* **Work instruction**
Lift out all lines below that contain "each".

##### Dataset excerpt

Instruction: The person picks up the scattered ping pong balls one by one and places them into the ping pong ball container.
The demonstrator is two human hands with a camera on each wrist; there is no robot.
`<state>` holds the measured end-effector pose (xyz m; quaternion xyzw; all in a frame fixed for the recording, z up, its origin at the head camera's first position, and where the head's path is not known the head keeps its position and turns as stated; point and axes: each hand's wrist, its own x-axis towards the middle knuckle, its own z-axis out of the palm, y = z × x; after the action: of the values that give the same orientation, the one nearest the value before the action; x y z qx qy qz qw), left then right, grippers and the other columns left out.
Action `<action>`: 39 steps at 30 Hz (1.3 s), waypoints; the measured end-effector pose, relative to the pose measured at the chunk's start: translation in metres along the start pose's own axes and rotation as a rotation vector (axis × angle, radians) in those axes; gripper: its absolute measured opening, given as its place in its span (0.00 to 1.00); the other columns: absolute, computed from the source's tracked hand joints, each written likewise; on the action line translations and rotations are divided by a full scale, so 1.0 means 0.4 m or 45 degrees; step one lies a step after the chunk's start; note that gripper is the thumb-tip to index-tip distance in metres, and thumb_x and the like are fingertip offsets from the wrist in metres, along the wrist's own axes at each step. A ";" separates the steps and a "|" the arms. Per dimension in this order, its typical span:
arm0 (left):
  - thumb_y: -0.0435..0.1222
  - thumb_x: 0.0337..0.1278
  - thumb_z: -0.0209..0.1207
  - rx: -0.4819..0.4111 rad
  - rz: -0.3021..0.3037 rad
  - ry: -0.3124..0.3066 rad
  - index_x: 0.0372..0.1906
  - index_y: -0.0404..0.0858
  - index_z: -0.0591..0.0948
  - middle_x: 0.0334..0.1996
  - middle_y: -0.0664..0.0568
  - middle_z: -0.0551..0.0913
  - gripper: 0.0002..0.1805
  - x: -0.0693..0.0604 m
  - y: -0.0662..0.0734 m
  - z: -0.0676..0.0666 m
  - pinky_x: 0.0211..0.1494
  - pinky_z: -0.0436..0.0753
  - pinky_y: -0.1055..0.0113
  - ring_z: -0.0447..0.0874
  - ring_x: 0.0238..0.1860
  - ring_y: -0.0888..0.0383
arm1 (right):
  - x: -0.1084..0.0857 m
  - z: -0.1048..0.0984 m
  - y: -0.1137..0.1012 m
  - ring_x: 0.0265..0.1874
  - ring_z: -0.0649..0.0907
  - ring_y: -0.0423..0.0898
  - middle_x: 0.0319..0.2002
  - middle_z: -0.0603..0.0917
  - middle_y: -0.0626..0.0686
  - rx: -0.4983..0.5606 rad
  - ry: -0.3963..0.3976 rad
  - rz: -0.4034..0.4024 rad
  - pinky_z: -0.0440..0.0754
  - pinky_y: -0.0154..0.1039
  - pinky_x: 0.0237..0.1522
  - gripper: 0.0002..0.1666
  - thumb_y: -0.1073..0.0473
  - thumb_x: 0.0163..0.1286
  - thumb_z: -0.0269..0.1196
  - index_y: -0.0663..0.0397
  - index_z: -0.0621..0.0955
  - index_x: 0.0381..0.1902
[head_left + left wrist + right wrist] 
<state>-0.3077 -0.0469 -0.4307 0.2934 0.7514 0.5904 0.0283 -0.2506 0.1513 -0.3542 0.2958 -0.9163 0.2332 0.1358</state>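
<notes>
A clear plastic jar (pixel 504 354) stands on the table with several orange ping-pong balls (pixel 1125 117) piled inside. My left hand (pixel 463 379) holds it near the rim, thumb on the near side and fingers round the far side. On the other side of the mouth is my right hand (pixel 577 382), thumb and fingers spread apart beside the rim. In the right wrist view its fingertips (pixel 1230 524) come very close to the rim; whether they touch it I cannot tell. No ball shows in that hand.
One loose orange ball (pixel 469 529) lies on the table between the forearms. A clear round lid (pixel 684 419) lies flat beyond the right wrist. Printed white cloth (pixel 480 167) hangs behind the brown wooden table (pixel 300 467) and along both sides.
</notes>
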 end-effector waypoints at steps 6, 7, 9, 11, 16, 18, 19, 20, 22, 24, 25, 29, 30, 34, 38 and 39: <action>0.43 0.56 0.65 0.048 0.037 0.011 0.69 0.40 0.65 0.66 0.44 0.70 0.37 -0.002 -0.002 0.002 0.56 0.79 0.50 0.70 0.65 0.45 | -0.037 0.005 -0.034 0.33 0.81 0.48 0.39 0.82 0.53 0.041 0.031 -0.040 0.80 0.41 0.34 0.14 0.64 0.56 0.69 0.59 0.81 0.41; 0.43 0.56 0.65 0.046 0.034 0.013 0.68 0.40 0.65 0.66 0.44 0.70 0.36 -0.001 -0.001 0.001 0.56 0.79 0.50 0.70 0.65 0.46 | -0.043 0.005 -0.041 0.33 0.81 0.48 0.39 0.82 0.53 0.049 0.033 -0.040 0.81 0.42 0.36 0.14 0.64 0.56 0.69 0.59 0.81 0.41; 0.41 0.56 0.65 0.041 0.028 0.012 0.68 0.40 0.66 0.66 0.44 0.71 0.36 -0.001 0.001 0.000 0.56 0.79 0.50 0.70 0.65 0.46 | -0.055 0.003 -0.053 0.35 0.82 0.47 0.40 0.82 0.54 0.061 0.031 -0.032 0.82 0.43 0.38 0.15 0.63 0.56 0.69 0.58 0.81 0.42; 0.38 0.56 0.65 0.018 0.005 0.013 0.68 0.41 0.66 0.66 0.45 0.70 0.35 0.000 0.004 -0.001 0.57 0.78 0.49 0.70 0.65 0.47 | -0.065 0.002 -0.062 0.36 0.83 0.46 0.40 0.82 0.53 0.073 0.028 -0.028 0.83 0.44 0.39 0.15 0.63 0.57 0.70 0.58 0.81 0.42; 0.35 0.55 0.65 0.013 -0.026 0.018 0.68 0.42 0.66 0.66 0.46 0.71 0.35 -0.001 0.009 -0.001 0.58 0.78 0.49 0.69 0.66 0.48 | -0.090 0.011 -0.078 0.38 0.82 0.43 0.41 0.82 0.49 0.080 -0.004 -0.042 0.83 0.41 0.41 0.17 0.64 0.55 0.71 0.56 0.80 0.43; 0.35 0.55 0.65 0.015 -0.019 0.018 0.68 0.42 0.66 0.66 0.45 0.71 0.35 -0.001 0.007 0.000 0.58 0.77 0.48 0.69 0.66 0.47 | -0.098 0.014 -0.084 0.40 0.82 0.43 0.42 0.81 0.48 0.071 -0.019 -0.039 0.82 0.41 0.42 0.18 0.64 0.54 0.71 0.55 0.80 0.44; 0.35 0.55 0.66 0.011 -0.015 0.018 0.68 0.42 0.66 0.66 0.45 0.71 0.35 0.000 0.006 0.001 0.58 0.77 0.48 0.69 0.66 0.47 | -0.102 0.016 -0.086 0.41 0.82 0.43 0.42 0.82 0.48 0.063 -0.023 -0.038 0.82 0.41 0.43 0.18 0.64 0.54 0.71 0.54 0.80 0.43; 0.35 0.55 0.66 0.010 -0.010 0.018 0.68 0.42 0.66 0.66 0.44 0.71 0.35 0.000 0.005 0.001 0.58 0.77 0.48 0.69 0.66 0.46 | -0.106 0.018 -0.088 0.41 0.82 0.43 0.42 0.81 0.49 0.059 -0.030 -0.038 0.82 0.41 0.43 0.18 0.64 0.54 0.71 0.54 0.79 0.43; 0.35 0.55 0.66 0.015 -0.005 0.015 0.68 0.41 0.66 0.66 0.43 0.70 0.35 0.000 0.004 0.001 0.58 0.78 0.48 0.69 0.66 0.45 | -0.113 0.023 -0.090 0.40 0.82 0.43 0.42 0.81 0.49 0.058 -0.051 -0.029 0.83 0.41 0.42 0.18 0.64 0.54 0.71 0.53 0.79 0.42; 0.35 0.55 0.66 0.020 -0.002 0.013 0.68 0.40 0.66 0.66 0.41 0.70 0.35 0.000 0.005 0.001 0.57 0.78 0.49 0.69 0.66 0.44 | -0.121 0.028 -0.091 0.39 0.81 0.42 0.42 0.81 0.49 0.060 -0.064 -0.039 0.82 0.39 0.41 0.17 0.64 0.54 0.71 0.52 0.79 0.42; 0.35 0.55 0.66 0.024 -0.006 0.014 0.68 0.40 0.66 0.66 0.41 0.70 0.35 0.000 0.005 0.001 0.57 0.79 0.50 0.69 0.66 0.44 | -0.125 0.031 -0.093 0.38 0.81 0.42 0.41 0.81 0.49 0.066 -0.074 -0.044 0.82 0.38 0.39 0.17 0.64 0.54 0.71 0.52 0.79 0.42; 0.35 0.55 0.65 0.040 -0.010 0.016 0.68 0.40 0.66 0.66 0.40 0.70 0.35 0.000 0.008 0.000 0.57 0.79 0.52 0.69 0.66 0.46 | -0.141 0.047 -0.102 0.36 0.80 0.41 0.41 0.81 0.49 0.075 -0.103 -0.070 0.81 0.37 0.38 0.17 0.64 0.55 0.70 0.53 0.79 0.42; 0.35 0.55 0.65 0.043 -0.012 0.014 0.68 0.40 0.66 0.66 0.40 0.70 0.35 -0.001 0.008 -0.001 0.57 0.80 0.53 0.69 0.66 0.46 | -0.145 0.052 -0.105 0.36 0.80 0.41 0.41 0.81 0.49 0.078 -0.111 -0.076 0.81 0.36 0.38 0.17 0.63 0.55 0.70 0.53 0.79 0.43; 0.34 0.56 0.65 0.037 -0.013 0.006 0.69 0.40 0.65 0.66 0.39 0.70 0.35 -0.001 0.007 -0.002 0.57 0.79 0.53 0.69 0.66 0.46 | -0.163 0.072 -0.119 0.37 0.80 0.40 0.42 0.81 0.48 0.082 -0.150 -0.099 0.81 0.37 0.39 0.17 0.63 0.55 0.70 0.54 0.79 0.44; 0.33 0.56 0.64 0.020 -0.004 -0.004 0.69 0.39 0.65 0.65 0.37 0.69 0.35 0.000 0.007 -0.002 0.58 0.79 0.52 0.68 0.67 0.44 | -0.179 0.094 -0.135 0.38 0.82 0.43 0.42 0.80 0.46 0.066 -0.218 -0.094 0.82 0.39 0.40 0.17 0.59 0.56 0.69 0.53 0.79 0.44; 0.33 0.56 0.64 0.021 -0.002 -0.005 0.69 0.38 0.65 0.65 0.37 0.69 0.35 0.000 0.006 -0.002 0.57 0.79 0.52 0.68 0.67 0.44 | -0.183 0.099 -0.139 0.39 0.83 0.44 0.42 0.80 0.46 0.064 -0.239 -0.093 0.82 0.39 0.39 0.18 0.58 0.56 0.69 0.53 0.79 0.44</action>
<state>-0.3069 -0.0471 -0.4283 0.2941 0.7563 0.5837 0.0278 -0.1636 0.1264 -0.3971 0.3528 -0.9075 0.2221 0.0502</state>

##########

* **Exercise result**
The demonstrator is two human hands with a camera on each wrist; there is no robot.
`<state>` holds the measured end-effector pose (xyz m; quaternion xyzw; all in a frame fixed for the recording, z up, its origin at the head camera's first position, and where the head's path is not known the head keeps its position and turns as stated; point and axes: each hand's wrist, its own x-axis towards the middle knuckle, its own z-axis out of the palm, y = z × x; after the action: of the values that give the same orientation, the one nearest the value before the action; x y z qx qy qz qw), left then right, grippers and the other columns left out.
Action `<action>`: 39 steps at 30 Hz (1.3 s), waypoints; the measured end-effector pose, relative to the pose measured at the chunk's start: translation in metres along the start pose's own axes and rotation as a rotation vector (axis × angle, radians) in those axes; gripper: its absolute measured opening, given as its place in its span (0.00 to 1.00); the other columns: absolute, computed from the source's tracked hand joints, each written likewise; on the action line translations and rotations are divided by a full scale, so 1.0 means 0.4 m or 45 degrees; step one lies a step after the chunk's start; note that gripper is the thumb-tip to index-tip distance in metres, and thumb_x and the like are fingertip offsets from the wrist in metres, along the wrist's own axes at each step. A ";" separates the steps and a "|" the arms. Per dimension in this order, its typical span:

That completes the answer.